What the exercise asks: Answer with a single number, the count of lines in the material below that contain the word "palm".

Supplied records:
■ ■ ■ ■ ■ ■ ■

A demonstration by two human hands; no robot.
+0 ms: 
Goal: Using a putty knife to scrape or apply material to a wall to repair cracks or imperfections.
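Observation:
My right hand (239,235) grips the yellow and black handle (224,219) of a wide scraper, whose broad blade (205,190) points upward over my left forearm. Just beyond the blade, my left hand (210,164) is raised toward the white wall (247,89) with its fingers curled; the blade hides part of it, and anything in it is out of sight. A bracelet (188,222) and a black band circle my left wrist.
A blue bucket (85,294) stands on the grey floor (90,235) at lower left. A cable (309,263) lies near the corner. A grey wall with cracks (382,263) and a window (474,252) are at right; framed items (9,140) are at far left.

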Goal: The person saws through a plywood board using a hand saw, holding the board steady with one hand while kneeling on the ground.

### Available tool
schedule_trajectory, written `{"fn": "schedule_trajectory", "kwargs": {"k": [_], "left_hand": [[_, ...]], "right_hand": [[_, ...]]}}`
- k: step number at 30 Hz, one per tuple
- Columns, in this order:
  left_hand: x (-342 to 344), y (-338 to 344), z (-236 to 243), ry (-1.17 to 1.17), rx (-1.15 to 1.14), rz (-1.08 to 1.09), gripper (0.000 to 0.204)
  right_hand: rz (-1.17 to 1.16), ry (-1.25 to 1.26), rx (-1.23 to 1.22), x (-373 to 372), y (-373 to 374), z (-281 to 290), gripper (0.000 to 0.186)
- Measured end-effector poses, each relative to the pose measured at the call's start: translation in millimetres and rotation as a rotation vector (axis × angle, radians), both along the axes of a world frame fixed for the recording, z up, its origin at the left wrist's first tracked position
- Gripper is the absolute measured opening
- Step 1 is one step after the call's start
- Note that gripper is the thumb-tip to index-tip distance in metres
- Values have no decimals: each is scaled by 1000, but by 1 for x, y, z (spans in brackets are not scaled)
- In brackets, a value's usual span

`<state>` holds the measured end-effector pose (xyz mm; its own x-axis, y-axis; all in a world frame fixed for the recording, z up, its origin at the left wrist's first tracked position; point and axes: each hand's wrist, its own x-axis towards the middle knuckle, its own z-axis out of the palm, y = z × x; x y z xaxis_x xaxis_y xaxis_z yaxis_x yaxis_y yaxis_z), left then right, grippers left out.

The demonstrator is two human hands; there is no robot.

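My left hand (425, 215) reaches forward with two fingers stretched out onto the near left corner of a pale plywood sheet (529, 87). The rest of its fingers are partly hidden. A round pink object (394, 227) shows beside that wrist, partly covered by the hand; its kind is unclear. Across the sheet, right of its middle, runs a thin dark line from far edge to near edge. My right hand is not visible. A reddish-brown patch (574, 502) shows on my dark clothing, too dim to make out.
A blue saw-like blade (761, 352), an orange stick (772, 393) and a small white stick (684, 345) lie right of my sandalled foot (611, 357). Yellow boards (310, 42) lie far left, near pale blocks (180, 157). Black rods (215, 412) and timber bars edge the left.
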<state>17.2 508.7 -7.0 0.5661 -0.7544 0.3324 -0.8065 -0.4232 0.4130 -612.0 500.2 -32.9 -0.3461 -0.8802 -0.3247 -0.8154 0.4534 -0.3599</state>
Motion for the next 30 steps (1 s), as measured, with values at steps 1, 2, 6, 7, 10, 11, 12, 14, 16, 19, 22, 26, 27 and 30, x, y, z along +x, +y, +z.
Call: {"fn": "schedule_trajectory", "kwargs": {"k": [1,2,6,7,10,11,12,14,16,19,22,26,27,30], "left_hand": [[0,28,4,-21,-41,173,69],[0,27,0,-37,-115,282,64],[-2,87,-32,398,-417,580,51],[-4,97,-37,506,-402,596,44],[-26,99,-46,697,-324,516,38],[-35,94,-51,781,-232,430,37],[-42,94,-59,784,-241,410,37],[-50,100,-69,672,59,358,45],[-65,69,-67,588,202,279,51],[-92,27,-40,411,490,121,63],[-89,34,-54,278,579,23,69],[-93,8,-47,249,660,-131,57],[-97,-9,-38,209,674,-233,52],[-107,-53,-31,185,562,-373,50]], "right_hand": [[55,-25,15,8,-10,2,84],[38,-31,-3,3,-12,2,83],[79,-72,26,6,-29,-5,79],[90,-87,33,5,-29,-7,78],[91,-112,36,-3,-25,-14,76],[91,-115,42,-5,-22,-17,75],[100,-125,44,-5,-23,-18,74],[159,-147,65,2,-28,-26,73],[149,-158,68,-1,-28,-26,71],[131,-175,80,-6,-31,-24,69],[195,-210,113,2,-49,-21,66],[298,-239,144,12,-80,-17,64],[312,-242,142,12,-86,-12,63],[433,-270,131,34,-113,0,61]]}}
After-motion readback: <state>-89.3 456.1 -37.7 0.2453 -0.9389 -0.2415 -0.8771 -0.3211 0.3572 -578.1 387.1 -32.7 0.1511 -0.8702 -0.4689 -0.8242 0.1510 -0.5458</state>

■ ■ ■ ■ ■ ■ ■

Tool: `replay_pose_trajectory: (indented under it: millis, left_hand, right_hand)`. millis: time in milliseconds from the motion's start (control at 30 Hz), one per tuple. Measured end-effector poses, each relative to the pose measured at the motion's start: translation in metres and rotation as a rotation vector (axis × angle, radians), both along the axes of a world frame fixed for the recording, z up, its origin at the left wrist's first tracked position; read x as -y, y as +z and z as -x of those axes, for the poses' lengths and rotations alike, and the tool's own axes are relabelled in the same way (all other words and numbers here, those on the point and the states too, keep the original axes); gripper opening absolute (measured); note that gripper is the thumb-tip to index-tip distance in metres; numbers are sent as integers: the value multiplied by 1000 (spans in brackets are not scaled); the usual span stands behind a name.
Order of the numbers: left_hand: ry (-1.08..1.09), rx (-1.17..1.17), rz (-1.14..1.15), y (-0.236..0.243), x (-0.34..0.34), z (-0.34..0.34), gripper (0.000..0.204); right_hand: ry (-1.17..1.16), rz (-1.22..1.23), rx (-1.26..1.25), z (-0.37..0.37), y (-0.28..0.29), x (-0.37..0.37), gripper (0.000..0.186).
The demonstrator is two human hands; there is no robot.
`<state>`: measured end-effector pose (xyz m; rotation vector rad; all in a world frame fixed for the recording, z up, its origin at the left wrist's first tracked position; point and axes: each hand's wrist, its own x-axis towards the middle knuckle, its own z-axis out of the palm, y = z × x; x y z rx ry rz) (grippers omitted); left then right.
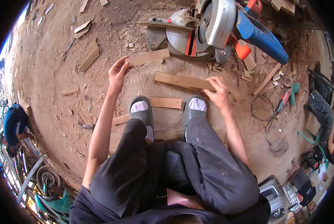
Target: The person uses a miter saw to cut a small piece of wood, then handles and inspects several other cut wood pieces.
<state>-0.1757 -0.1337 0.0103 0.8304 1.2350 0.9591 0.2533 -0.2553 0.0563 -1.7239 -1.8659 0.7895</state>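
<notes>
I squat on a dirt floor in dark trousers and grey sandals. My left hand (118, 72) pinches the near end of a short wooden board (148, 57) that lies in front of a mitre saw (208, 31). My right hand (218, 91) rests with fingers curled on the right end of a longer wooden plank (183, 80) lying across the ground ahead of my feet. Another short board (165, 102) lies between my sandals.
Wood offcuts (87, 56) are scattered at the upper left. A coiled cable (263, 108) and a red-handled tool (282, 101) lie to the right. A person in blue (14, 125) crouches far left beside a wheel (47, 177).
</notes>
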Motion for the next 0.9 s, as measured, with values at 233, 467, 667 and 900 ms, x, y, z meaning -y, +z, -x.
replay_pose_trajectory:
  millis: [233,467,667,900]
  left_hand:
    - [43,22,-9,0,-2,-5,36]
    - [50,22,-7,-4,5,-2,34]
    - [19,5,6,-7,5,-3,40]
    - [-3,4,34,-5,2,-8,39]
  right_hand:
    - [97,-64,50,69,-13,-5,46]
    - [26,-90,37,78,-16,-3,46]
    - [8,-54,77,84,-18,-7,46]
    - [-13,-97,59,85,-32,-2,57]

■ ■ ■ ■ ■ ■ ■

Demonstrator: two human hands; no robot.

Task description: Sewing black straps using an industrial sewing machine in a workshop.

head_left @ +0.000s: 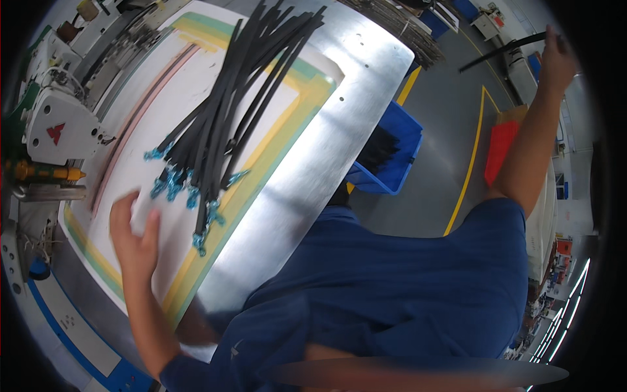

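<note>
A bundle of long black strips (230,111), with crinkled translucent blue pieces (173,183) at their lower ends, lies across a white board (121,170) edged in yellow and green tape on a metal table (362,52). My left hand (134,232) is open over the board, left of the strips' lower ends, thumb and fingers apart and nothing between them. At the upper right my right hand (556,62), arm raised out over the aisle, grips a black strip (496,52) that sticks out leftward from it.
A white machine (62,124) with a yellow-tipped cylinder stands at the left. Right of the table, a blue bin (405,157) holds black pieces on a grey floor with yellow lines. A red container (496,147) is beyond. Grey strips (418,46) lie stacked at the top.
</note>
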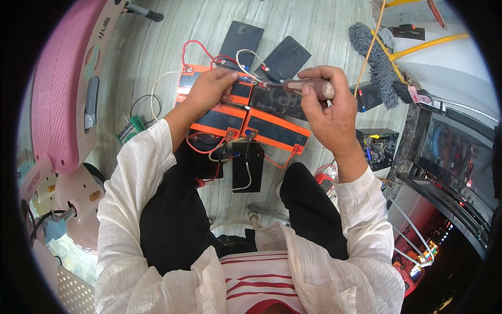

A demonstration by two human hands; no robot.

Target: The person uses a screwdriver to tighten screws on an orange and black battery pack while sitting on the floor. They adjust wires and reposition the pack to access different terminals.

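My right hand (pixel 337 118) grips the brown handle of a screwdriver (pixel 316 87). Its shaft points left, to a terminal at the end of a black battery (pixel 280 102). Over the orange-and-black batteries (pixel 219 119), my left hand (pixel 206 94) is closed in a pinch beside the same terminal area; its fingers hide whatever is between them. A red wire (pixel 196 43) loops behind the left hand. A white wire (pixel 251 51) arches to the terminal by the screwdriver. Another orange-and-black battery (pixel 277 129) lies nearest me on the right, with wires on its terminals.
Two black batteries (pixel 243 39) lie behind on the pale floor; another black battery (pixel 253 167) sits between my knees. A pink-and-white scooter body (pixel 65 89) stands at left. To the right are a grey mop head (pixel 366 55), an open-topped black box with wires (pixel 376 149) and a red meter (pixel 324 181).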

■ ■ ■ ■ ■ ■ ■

Result of the exercise: 2